The Wire creator David Simon says he won't film in Texas because of new abortion laws

In this July 30, 2015 file photo, producer David Simon appears during the "Show Me a Hero" panel at the HBO 2015 Summer TCA Tour in Beverly Hills, Calif. Simon and Fox News Channel host Sean Hannity are tossing vulgarities at each other on social media. Simon, who made “The Wire,” sent out a mocking tweet about Hannity hosting a Donald Trump town hall meeting about issues confronting black America. (Photo by Richard Shotwell/Invision/AP, File)
David Simon says he believes in a 'woman's right to choose'. Credit: AP

The creator of US crime drama The Wire has said he will not film his new non-fiction series in Texas after the state introduced a near-ban on abortions.

David Simon, who created the Emmy-nominated series set in Baltimore, said he "can’t and won’t ask female cast/crew to forgo civil liberties to film" in the state after it passed a law prohibiting abortions once a foetal heartbeat can be detected, usually around six weeks.

In a post on Twitter, Mr Simon said: "If an employer, this is beyond politics. I’m turning in scripts next month on an HBO non-fiction miniseries based on events in Texas, but I can’t and won’t ask female cast/crew to forgo civil liberties to film there. What else looks like Dallas/Ft. Worth?"

He continued: "My first obligation as an employer is to the people working on the production. I can’t ask them to locate in Texas and forgo civil liberties. Not ethical.

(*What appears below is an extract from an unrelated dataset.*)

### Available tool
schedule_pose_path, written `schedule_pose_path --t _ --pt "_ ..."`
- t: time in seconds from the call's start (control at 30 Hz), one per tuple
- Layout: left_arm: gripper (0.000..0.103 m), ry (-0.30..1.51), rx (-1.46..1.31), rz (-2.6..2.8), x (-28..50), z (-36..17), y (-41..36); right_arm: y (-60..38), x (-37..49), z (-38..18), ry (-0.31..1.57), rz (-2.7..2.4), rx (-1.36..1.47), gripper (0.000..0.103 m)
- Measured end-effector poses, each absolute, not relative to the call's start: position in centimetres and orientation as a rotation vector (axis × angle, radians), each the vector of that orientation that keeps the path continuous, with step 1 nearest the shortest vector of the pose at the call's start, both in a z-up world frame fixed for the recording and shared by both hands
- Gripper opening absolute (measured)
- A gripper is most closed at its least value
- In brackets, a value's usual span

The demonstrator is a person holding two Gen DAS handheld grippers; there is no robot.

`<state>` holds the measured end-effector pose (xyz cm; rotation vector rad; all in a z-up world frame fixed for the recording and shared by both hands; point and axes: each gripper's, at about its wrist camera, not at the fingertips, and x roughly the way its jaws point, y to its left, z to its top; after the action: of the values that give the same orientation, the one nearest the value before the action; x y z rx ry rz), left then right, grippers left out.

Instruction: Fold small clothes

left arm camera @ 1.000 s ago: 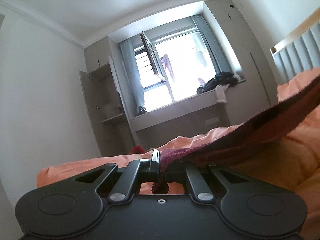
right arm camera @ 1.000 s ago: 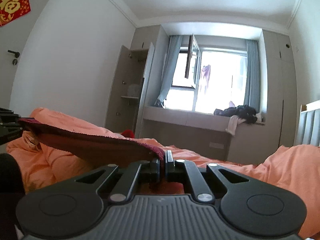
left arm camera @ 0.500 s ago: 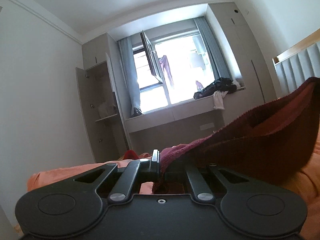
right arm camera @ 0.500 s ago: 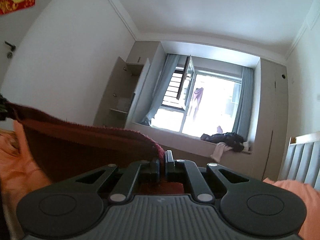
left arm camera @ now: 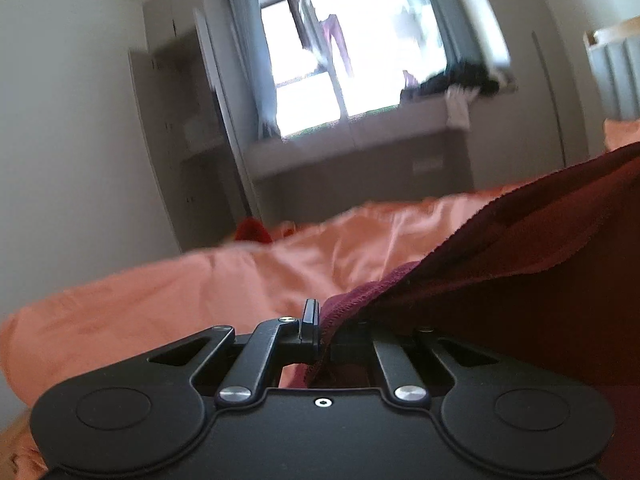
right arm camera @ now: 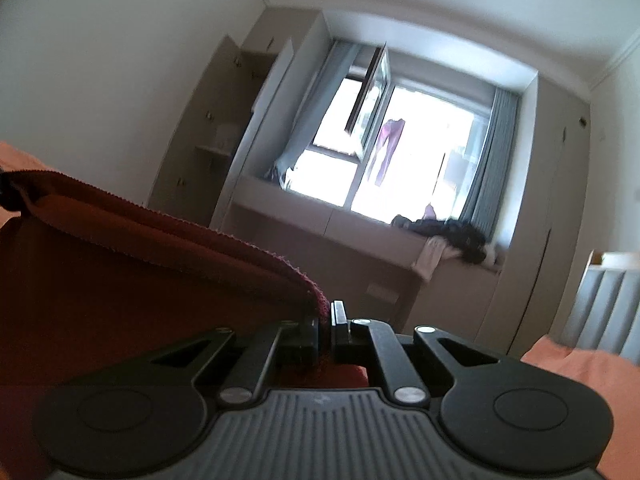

Ever."

Women protest the new Texas law.

In response to reactions from Twitter users who disagreed with him, he wrote: "I believe in a woman’s right to abort an embryo or fetus should that be her personal choice."

"They (women) are all entitled to film where their basic rights remain intact," he replied to one social media user.

The new Texas law came into force earlier this month and prohibits abortions once medical professionals can detect cardiac activity, which is usually around six weeks and before some women even know they are pregnant.

The law allows no exceptions for rape or incest.

It sparked widespread protest across the United States and been slammed by President Joe Biden whose administration has asked a federal judge to declare the law as invalid to "protect the rights that Texas has violated."

Earlier this month a doctor who performed an abortion in defiance of the state's ban on the procedures has been sued in what could be a test of the legality of the new law.  

Dr Alan Braid claimed to have carried out a procedure beyond the six week limit because he believes "abortion is an essential part of healthcare".

Prosecutors cannot take criminal action against Braid, because the law explicitly forbids that.

The only way the ban can be enforced is through lawsuits brought by private citizens, who don’t have to be from Texas and who are entitled to claim at least $10,000 in damages if successful.